Going down the listing below, print exactly each line from the one with "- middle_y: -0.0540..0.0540" up to and including the one with "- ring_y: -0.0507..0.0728", and skip the rest.

GIVEN MATERIAL

»»

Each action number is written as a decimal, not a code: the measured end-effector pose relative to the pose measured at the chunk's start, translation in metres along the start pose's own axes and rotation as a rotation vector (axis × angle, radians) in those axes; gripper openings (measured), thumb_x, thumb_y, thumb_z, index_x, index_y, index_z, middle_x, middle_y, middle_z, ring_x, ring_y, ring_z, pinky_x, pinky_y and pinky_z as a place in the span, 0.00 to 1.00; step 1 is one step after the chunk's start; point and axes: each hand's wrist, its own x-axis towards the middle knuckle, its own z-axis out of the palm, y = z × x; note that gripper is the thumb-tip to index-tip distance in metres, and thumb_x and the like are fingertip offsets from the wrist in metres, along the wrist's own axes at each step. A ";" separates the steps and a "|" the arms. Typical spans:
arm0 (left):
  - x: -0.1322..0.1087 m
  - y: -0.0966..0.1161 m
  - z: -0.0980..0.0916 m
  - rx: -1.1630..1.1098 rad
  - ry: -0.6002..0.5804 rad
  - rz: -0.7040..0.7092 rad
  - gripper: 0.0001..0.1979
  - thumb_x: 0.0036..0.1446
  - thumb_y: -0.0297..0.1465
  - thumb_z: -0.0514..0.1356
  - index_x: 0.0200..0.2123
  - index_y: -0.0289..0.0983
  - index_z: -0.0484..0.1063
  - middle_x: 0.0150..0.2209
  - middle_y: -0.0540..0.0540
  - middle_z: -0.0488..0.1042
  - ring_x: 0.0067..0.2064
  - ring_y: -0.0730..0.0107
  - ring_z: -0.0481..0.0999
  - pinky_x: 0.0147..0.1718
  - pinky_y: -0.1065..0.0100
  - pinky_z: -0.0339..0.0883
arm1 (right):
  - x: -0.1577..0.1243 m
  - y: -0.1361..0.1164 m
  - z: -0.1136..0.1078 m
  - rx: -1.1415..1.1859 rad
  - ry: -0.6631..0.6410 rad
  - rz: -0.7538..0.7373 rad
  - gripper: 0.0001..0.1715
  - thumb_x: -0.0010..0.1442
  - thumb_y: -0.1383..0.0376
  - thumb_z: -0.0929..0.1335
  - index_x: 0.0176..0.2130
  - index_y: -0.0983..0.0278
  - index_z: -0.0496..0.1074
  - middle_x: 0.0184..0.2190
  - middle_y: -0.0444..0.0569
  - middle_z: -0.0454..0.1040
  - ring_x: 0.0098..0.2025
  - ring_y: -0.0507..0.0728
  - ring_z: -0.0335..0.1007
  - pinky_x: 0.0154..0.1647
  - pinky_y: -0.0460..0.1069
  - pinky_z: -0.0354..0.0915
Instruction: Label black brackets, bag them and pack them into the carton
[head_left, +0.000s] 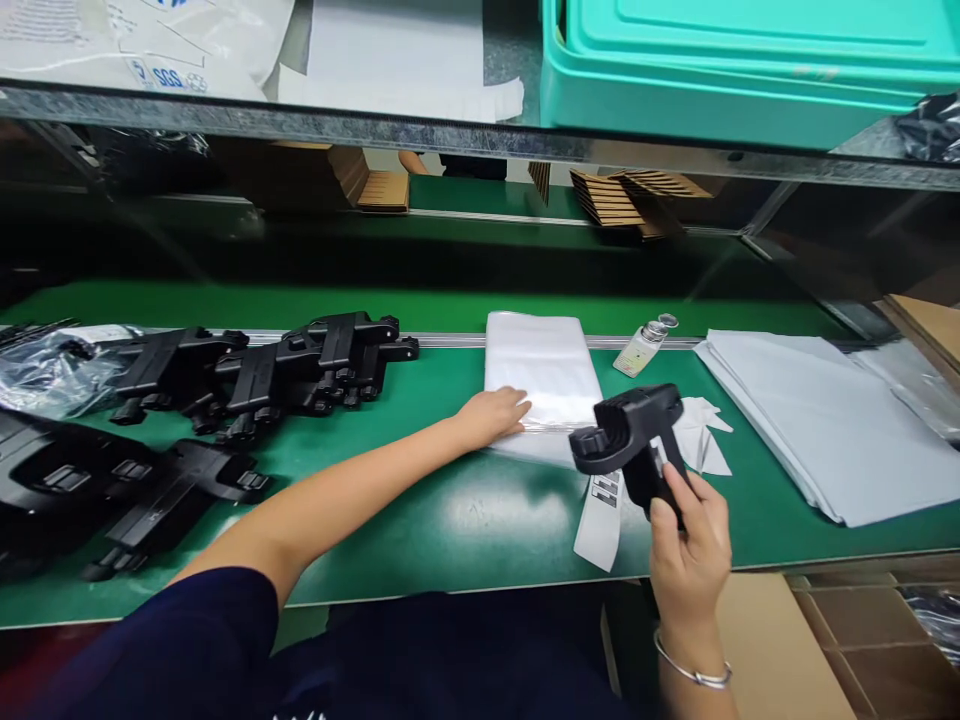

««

SOLUTION TO THE EXERCISE
  - middle_y: -0.0540..0.0540
  - middle_z: -0.0488..0.1042
  - ring_x: 0.0067..0.2064
  - ring_y: -0.0730..0.0107
  - ring_z: -0.0481..0.0999
  - pinky_x: 0.0147..0.1718
  - pinky_y: -0.1065..0.0100
  - pinky_z: -0.0339..0.0883
arm1 (right):
  - x: -0.1577..0.1243 m
  - y: -0.1361..0.1164 m
  - z: -0.1136..0.1078 m
  - rx: -1.1415..1.1859 rad
  - ry: -0.6631..0.6410 rad
  - rz: -0.7538..0.7373 rad
  - gripper: 0.0001..0.1715
  - thumb_x: -0.0010..0.1442
  - thumb_y: -0.1383..0.0376
  - thumb_z: -0.0929..0.1335
  - index_x: 0.0176..0.2130
  - index_y: -0.0983..0.0278
  - index_z: -0.0496..0.1074
  - middle_x: 0.0184..0.2190
  - middle_y: -0.0444..0.0569
  - middle_z: -0.0454..0.1040
  - ring_x: 0.0098..0.2025
  - ring_y: -0.0507..0.0728

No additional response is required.